▶ _TASK DESCRIPTION_: Below are the records; give again exactly the lines from the one containing "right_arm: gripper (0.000" through the one containing "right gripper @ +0", leaving out pictures.

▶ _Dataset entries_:
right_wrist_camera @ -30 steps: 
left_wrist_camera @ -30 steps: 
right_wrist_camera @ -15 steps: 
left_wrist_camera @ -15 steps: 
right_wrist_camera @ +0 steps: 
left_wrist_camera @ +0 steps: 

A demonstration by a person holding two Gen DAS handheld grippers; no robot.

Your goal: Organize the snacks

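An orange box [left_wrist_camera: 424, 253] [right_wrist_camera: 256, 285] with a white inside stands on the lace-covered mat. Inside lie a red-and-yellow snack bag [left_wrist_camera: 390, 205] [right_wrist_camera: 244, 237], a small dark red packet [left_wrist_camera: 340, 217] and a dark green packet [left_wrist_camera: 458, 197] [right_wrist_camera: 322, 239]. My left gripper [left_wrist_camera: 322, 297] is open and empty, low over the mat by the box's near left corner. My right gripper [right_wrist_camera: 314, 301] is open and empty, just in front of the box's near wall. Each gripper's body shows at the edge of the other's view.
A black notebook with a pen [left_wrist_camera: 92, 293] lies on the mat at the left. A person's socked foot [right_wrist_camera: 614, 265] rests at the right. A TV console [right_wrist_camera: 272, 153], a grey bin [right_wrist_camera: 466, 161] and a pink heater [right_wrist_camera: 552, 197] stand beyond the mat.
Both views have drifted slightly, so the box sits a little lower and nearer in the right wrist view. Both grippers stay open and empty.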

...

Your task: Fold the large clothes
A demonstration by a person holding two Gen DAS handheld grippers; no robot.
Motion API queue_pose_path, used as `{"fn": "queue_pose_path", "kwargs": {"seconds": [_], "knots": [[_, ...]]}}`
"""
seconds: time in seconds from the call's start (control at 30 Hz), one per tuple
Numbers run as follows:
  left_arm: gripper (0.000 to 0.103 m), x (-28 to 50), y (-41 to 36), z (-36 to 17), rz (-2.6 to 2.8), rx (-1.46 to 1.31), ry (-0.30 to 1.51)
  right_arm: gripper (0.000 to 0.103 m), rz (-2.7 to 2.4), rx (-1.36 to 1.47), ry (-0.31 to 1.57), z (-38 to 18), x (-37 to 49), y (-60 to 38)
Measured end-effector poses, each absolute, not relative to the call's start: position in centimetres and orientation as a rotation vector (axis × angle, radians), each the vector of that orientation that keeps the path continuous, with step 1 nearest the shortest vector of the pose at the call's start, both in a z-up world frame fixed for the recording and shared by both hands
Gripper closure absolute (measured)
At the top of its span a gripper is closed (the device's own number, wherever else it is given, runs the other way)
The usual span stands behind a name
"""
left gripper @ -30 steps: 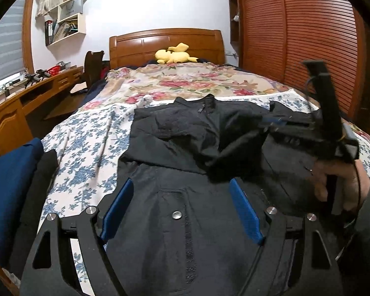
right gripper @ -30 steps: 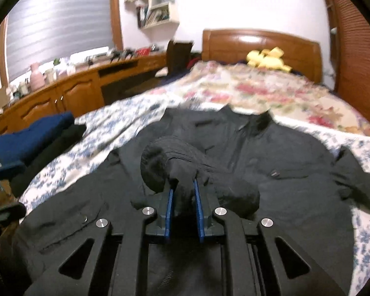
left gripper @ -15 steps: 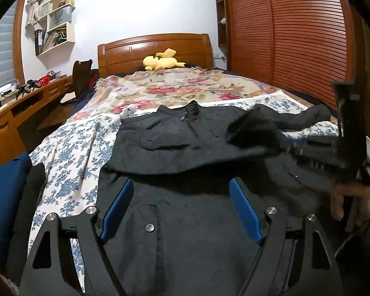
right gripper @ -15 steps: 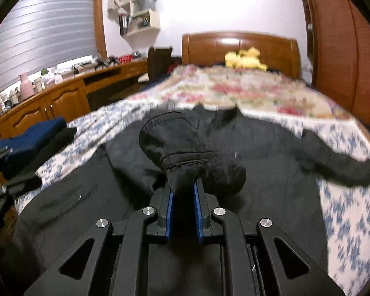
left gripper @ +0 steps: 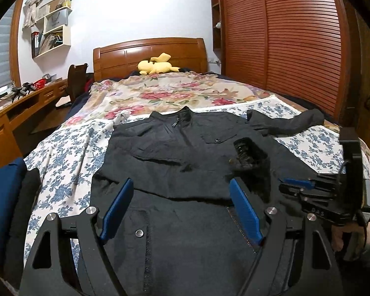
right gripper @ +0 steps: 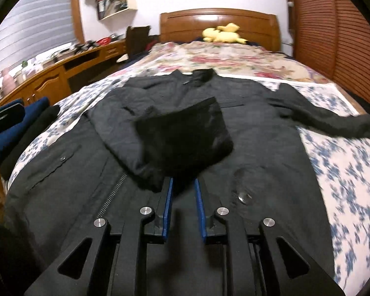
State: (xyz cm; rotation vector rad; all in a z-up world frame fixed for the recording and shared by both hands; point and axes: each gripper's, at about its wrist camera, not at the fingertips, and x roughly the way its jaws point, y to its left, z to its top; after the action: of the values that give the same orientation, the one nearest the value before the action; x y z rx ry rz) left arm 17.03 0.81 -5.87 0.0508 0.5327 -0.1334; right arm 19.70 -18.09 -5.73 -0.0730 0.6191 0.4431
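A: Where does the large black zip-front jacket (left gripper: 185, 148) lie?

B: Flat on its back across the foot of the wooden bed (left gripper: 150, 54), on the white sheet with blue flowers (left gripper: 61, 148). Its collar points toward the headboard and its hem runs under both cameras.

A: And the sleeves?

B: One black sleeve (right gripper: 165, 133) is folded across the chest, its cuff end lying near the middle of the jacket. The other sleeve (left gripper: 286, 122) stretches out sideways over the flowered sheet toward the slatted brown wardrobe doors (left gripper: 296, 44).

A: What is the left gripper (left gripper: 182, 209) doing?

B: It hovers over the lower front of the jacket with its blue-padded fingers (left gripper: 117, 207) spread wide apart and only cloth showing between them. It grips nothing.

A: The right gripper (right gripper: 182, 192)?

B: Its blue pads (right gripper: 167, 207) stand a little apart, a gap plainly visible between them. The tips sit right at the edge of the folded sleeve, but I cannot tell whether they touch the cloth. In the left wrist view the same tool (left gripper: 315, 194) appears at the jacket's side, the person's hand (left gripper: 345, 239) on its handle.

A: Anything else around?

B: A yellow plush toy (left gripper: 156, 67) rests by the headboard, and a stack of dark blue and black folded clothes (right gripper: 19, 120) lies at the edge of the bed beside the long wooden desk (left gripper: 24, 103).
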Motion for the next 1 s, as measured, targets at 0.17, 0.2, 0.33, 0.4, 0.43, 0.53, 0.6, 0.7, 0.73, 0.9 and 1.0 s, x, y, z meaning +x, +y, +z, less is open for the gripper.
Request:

▶ _SOLUTION_:
  right_arm: gripper (0.000 to 0.103 m), rz (-2.7 to 2.4), rx (-1.36 to 1.47), ry (-0.31 to 1.57), z (-38 to 18), x (-37 to 49), y (-60 to 38)
Measured end-effector poses, each absolute, not relative to the call's start: position in centimetres and orientation as a rotation vector (axis × angle, radians), each the vector of that orientation that keeps the path continuous, with step 1 nearest the shortest vector of the pose at the call's start, both in a z-up world frame fixed for the recording and shared by both hands
Gripper closure absolute (measured)
At the top of its span a gripper is closed (the device's own number, wherever else it is given, runs the other way)
The usual span stands behind a name
"""
left gripper @ -30 steps: 
right gripper @ -30 steps: 
left gripper @ -15 steps: 
right gripper @ -15 steps: 
left gripper @ +0 steps: 
right gripper @ +0 steps: 

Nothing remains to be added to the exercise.